* EXERCISE PROMPT *
The listing below is to be output in its exact form.

* SOURCE MATERIAL *

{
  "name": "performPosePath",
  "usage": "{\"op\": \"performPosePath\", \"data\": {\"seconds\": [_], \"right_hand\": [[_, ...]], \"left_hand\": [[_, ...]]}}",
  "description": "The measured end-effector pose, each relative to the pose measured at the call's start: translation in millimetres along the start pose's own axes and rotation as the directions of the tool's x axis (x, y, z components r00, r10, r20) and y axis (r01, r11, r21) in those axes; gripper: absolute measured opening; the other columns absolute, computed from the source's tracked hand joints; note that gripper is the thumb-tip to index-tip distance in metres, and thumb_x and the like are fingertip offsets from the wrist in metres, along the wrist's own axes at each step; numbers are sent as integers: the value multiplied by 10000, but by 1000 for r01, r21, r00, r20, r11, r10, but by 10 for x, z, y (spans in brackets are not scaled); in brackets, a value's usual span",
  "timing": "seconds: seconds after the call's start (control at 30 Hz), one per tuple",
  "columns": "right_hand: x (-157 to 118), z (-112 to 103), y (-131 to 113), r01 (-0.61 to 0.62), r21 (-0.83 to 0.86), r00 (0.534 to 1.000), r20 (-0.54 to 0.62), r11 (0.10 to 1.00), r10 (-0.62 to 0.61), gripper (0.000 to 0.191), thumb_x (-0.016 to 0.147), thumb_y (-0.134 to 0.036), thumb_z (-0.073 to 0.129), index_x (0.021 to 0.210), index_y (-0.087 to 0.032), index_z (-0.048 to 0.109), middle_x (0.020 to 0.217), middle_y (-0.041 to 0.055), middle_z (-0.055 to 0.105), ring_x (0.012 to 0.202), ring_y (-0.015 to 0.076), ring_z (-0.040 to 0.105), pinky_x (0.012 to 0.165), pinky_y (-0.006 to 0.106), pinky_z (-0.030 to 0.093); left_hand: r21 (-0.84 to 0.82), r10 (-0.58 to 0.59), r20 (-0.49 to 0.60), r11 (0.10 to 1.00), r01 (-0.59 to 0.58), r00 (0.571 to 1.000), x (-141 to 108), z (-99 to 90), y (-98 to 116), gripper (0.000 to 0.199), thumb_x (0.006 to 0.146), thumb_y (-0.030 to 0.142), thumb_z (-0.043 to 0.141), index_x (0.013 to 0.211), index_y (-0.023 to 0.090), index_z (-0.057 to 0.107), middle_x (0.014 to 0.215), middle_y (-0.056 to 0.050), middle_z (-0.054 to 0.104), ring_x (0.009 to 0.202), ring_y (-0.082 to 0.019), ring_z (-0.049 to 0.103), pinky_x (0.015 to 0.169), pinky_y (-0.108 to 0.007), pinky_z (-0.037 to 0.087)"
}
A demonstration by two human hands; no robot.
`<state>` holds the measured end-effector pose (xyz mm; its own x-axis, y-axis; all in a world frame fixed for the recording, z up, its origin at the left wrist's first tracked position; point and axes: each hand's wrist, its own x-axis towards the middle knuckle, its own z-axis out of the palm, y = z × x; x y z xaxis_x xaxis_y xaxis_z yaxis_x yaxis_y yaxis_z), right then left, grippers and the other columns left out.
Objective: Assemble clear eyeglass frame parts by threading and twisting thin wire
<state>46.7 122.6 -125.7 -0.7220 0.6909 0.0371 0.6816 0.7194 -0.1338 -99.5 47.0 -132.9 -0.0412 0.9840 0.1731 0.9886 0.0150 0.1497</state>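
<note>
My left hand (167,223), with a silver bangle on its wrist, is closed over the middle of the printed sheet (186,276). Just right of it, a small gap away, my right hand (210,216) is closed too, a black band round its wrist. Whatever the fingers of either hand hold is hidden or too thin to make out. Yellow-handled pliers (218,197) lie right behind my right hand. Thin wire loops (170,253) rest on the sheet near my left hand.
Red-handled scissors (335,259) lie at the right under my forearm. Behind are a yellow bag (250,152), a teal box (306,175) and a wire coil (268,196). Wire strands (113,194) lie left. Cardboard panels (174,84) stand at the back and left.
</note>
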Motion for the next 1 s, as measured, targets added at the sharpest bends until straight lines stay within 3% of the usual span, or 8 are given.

* PROBLEM SOLUTION *
{
  "name": "performPosePath",
  "usage": "{\"op\": \"performPosePath\", \"data\": {\"seconds\": [_], \"right_hand\": [[_, ...]], \"left_hand\": [[_, ...]]}}",
  "description": "The measured end-effector pose, each relative to the pose measured at the call's start: translation in millimetres along the start pose's own axes and rotation as the directions of the tool's x axis (x, y, z components r00, r10, r20) and y axis (r01, r11, r21) in those axes; gripper: absolute measured opening; the other columns absolute, computed from the source's tracked hand joints; note that gripper is the thumb-tip to index-tip distance in metres, and thumb_x and the like are fingertip offsets from the wrist in metres, along the wrist's own axes at each step; numbers are sent as integers: the value multiplied by 10000, but by 1000 for r01, r21, r00, r20, r11, r10, but by 10 for x, z, y (spans in brackets are not scaled); in brackets, a value's usual span",
  "timing": "seconds: seconds after the call's start (control at 30 Hz), one per tuple",
  "columns": "right_hand: x (-157 to 118), z (-112 to 103), y (-131 to 113), r01 (-0.61 to 0.62), r21 (-0.83 to 0.86), r00 (0.534 to 1.000), r20 (-0.54 to 0.62), r11 (0.10 to 1.00), r10 (-0.62 to 0.61), gripper (0.000 to 0.191), thumb_x (-0.016 to 0.147), thumb_y (-0.134 to 0.036), thumb_z (-0.073 to 0.129), index_x (0.021 to 0.210), index_y (-0.087 to 0.032), index_z (-0.048 to 0.109), middle_x (0.020 to 0.217), middle_y (-0.041 to 0.055), middle_z (-0.055 to 0.105), ring_x (0.012 to 0.202), ring_y (-0.015 to 0.076), ring_z (-0.040 to 0.105), pinky_x (0.012 to 0.165), pinky_y (-0.006 to 0.106), pinky_z (-0.030 to 0.093); left_hand: r21 (-0.84 to 0.82), r10 (-0.58 to 0.59), r20 (-0.49 to 0.60), r11 (0.10 to 1.00), r01 (-0.59 to 0.58), r00 (0.571 to 1.000), x (-141 to 108), z (-99 to 90), y (-98 to 116), gripper (0.000 to 0.199), thumb_x (0.006 to 0.146), thumb_y (-0.030 to 0.142), thumb_z (-0.043 to 0.141), index_x (0.013 to 0.211), index_y (-0.023 to 0.090), index_z (-0.057 to 0.107), middle_x (0.014 to 0.215), middle_y (-0.056 to 0.050), middle_z (-0.054 to 0.104), ring_x (0.009 to 0.202), ring_y (-0.082 to 0.019), ring_z (-0.049 to 0.103), pinky_x (0.015 to 0.169), pinky_y (-0.108 to 0.007), pinky_z (-0.037 to 0.087)"
}
A demonstration by two human hands; no robot.
`<state>` holds the measured end-effector pose (xyz mm; its own x-axis, y-axis; all in a world frame fixed for the recording, z up, its origin at the left wrist's first tracked position; point and axes: each hand's wrist, its own x-axis towards the middle knuckle, its own z-axis out of the palm, y = z × x; x y z xaxis_x xaxis_y xaxis_z yaxis_x yaxis_y yaxis_z), right then left, grippers and the other columns left out.
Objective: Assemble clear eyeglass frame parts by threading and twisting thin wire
<state>46.7 122.6 -125.7 -0.7220 0.6909 0.0371 0.6816 0.7194 -0.1338 -99.5 47.0 -132.9 -0.0412 0.9840 0.1731 0.9886 0.0150 0.1497</state>
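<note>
My left hand (167,223), with a silver bangle on its wrist, is closed over the middle of the printed sheet (186,276). Just right of it, a small gap away, my right hand (210,216) is closed too, a black band round its wrist. Whatever the fingers of either hand hold is hidden or too thin to make out. Yellow-handled pliers (218,197) lie right behind my right hand. Thin wire loops (170,253) rest on the sheet near my left hand.
Red-handled scissors (335,259) lie at the right under my forearm. Behind are a yellow bag (250,152), a teal box (306,175) and a wire coil (268,196). Wire strands (113,194) lie left. Cardboard panels (174,84) stand at the back and left.
</note>
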Motion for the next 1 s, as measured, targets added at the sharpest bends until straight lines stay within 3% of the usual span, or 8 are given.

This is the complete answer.